## TASK OBJECTIVE:
I'd like the data beneath this line reproduced exactly, without any of its images.

## GIVEN DATA:
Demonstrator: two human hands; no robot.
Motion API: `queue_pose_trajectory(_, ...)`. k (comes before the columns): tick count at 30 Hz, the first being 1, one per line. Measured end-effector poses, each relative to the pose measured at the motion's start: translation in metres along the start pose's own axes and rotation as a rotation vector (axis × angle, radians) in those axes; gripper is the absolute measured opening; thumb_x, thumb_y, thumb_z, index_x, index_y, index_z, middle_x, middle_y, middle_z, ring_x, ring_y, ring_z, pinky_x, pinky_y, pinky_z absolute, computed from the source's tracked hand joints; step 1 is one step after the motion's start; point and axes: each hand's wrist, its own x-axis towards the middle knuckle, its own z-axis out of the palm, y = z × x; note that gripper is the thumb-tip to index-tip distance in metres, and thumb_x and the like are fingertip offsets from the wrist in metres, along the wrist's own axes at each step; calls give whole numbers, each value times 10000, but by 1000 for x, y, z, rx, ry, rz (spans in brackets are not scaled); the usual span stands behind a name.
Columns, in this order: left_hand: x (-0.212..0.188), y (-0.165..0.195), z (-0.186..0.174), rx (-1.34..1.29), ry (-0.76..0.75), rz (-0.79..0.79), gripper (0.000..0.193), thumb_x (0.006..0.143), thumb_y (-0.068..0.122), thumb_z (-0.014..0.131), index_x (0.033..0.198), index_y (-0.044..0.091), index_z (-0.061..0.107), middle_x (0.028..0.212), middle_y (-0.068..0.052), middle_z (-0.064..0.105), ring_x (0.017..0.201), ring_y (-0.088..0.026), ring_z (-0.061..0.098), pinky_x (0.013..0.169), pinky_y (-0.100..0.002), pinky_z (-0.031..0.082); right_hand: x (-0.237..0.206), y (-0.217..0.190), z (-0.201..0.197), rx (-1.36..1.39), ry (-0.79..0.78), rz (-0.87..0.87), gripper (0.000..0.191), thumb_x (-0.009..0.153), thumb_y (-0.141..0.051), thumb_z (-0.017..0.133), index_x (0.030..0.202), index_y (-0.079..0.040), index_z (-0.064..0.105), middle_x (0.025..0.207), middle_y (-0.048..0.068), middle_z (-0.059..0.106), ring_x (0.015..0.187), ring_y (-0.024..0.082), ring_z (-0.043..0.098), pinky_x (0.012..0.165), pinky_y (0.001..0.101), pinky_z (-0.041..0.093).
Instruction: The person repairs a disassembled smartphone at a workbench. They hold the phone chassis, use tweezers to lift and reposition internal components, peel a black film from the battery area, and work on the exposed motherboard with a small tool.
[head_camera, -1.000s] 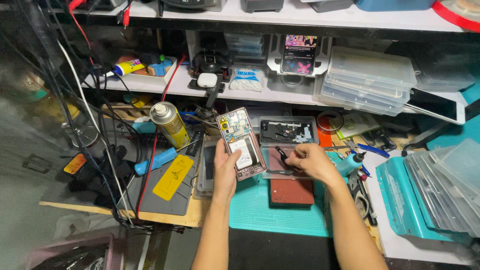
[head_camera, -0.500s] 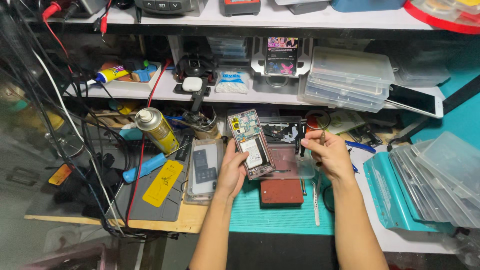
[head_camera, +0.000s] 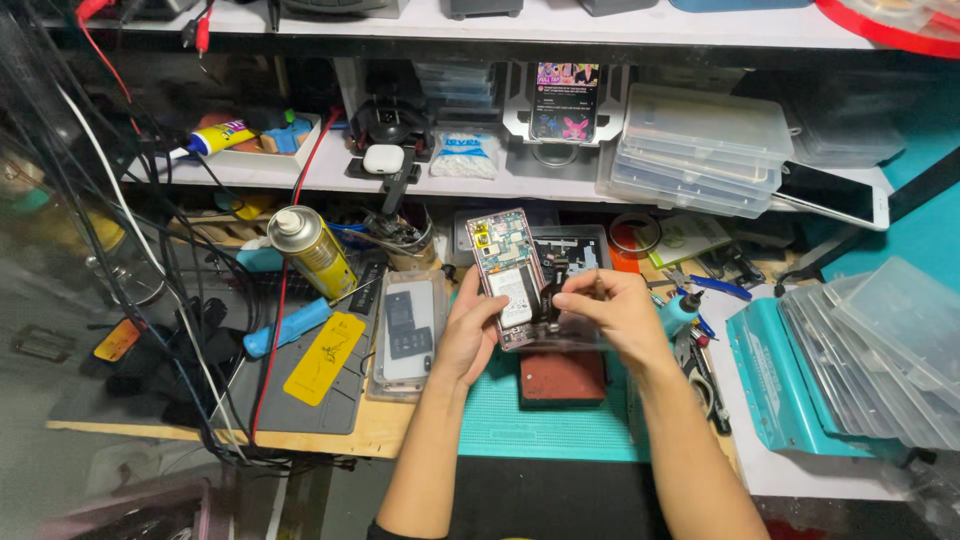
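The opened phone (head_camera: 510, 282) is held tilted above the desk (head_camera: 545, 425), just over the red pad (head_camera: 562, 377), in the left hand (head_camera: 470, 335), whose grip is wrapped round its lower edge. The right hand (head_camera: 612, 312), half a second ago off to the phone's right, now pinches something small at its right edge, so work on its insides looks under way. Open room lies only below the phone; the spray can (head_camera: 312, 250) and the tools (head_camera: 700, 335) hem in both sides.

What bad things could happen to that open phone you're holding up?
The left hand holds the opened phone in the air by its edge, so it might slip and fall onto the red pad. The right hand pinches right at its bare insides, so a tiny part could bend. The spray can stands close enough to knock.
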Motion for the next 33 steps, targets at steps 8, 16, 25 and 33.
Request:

## WRITTEN RESPONSE:
Demonstrator: two human hands; no robot.
Motion API: `queue_pose_trajectory(_, ...)`. k (comes before the columns): tick count at 30 Hz, the first being 1, one per line. Measured end-effector poses, each relative to the pose measured at the motion's start: translation in metres along the start pose's own axes and rotation as a rotation vector (axis × angle, radians) in those axes; gripper is the absolute measured opening; thumb_x, thumb_y, thumb_z, index_x, index_y, index_z, middle_x, middle_y, middle_z, ring_x, ring_y, ring_z, pinky_x, pinky_y, pinky_z absolute, computed from the source's tracked hand joints; step 1 is one step after the motion's start; point and axes: each hand's wrist, its own x-axis towards the middle knuckle, its own z-axis out of the palm, y = z × x; note that gripper is the thumb-tip to index-tip distance in metres, and thumb_x and the like are fingertip offsets from the wrist in metres, along the wrist's own axes at each step; calls give whole numbers, each value times 10000, but by 1000 for x, y, z, rx, ry, rz (spans in brackets are not scaled); the usual span stands behind a name.
Columns, in this order: left_hand: x (-0.212..0.188), y (-0.165..0.195), z (-0.186..0.174), rx (-1.34..1.29), ry (-0.76..0.75), rz (-0.79..0.79), gripper (0.000..0.193), thumb_x (0.006..0.143), thumb_y (-0.068..0.122), thumb_z (-0.014..0.131), index_x (0.033..0.198), index_y (-0.044..0.091), index_z (-0.061..0.107), middle_x (0.028..0.212), middle_y (-0.068..0.052), middle_z (-0.064..0.105), ring_x (0.017..0.201), ring_y (-0.088..0.026), ring_z (-0.061..0.098), pinky_x (0.013..0.169), pinky_y (-0.100..0.002), pinky_z (-0.031..0.082); right_hand: x (-0.237..0.206), y (-0.217..0.190), z (-0.201..0.197), rx (-1.36..1.39), ry (-0.79..0.78), rz (-0.87..0.87), gripper (0.000..0.191), thumb_x (-0.009..0.153), thumb_y (-0.141..0.051), thumb_z (-0.017..0.133), index_x (0.030..0.202), index_y (-0.079..0.040), index_z (-0.064..0.105), middle_x (0.025..0.207), middle_y (-0.048..0.068), middle_z (-0.059..0.106), ring_x (0.015..0.187), ring_y (-0.024..0.082), ring_z (-0.043..0.098), pinky_x (0.012..0.165), pinky_y (0.001..0.101), pinky_z (-0.041..0.093).
Instruction: The person repairs a disassembled smartphone at a workbench. They hold the phone chassis, use tweezers to lift and reposition internal components, peel a black film from the battery area, and work on the exposed motherboard with a small tool.
[head_camera, -1.000s] 
[head_camera, -0.500s] 
[head_camera, +0.000s] 
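The opened phone (head_camera: 510, 282) is held tilted above the desk (head_camera: 545, 425), just over the red pad (head_camera: 562, 377), in the left hand (head_camera: 470, 335), whose grip is wrapped round its lower edge. The right hand (head_camera: 612, 312), half a second ago off to the phone's right, now pinches something small at its right edge, so work on its insides looks under way. Open room lies only below the phone; the spray can (head_camera: 312, 250) and the tools (head_camera: 700, 335) hem in both sides.

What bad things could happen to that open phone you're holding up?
The left hand holds the opened phone in the air by its edge, so it might slip and fall onto the red pad. The right hand pinches right at its bare insides, so a tiny part could bend. The spray can stands close enough to knock.
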Motion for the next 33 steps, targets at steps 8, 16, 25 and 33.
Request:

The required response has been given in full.